Since moving to Virginia, I’ve been dealing with severe anxiety. For those of you that know me very well, this shouldn’t come as a surprise. If I were a dictionary, these would be my available definitions:
– control freak
Unfortunately, my anxiety followed me on my runs. Since running is my usual place to sort through stress and worries, I was starting to experience panic attacks while out on the road. I was no longer appreciating the outdoors or talking with Brett during our outings. I was waiting in fear of when it would happen next. At first, this was terrifying. It led to an avoidance of running and our “dark days,” as we like to refer to them, with Papa John’s.
I’m not embarrassed to say that after seeing someone, who I now affectionately call my “life coach,” I’ve slowly started to overcome my worries. It started with focusing on positive subjects instead of negative ones while running with Brett. He helped me laugh and talk about things that made me smile – we spent hours outside talking about future plans and losing track of time. I’ve successfully run with others (including my wild woman weekend consisting of 35 miles), but I haven’t had a long, successful run on my own yet. Sure, I’ve run a mile here with the dog or done a schweaty mess run, but I haven’t been able to handle the “real deal” run on my own just yet.

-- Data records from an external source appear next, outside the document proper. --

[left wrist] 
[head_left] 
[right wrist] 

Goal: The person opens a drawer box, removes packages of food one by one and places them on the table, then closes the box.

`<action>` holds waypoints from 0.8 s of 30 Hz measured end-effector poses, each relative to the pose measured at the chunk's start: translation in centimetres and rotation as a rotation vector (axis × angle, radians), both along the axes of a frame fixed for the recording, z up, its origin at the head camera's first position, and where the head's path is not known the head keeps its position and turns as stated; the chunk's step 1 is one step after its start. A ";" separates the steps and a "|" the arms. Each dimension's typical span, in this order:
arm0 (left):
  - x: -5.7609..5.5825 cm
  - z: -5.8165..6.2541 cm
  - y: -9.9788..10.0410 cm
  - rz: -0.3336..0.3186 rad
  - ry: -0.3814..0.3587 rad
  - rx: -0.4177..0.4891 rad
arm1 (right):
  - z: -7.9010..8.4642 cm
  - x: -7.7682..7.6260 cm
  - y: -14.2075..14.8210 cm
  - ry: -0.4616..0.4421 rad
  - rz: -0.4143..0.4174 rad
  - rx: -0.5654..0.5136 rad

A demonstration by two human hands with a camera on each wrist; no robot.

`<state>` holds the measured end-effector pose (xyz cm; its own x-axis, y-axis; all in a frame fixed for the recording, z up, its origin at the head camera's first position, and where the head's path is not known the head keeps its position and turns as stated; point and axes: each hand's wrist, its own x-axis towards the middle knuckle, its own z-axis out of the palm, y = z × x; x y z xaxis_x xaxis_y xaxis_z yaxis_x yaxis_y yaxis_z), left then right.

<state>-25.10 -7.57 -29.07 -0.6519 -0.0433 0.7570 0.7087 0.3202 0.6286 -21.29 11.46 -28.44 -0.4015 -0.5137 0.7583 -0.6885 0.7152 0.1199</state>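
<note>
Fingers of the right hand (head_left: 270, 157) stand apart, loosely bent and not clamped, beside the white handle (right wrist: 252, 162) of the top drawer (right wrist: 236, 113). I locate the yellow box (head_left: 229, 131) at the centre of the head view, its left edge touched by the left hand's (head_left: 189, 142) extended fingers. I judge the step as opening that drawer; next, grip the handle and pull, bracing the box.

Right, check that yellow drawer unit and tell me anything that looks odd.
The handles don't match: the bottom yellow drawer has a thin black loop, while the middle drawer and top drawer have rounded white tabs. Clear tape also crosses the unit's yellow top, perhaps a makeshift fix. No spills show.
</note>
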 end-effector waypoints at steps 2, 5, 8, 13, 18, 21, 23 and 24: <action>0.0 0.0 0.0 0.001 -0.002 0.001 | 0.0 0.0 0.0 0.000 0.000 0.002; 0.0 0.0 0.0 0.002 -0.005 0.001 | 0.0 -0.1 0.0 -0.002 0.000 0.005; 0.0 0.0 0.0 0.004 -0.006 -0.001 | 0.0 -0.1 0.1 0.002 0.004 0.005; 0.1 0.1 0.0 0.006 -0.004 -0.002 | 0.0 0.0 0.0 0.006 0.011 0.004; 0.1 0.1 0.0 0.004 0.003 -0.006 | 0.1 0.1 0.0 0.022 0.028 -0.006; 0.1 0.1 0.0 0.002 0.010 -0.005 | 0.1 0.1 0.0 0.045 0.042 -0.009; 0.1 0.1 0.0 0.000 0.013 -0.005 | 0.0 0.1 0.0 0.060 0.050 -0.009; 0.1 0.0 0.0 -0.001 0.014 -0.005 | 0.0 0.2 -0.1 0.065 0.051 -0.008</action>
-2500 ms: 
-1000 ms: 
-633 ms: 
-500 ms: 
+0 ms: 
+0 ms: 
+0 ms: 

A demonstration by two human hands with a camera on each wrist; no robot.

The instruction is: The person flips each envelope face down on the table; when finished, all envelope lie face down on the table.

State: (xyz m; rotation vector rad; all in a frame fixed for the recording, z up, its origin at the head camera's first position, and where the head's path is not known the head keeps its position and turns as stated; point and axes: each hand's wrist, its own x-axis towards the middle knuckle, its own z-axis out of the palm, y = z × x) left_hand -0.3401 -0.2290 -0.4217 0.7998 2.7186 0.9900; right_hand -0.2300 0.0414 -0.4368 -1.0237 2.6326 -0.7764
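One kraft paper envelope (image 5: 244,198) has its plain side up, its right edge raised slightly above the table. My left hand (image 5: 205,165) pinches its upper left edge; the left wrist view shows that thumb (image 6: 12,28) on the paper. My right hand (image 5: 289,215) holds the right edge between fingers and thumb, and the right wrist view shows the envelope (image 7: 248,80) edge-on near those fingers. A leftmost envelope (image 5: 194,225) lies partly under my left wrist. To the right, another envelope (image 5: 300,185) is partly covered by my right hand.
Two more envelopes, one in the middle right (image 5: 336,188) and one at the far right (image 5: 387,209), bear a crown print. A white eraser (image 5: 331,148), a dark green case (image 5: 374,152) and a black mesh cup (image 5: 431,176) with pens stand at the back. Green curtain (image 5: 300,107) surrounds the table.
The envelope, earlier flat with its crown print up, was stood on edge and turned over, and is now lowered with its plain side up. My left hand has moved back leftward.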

Here’s the thing about fears: you will never get over them unless you try.
When I got home from work today, I laced up, put my headphones in and took a deep breath. I spent an hour outside getting lost in music by racking up miles. I literally pat myself on the back when I was done. I’m sure I’ll have runs in the future where I struggle and have to deal with my fears, but I got through it. I didn’t let my fear define me.
If any of you deal with anxiety or “letting issues go” at the end of the day, here are a few tips to get through a workout without falling into the pit of negativity.
1) Plan out some positive thoughts. I know this sounds silly, but give it a try. Before running, Brett and I will quickly brainstorm something positive to talk about on our runs. For example, one run we talked about all the things we wanted to do during the summer. On another, we brainstormed new recipes we wanted to try from scratch, etc. I find that when you make positive lists like this, the time flies by.
2) Don’t make excuses. I’m too tired. Whoops, I slept in. I’ll go tomorrow. I have to take the dog out. Well…someone had to make dinner. I was purposely using these excuses (and more embarrassing ones I’d rather not admit, heh) to avoid my fear. Stop making excuses for yourself. You. can. make. time.
3) Do something that makes you happy every day. Whether it be going for a walk or doing something nice for a person you love. Eat your favorite food. Make someone laugh. Go for a run. I find that by adding in something that warms my soul (cheesy, I know), it makes the burdens of the day a little easier.
4) Inspire yourself. Do something that makes you proud of your accomplishments. Swim an extra lap. Sprint the last quarter of a mile. Hit the trails earlier. You’ll be amazed at what a difference a little extra “oomph” can bring to your day. What are you waiting for?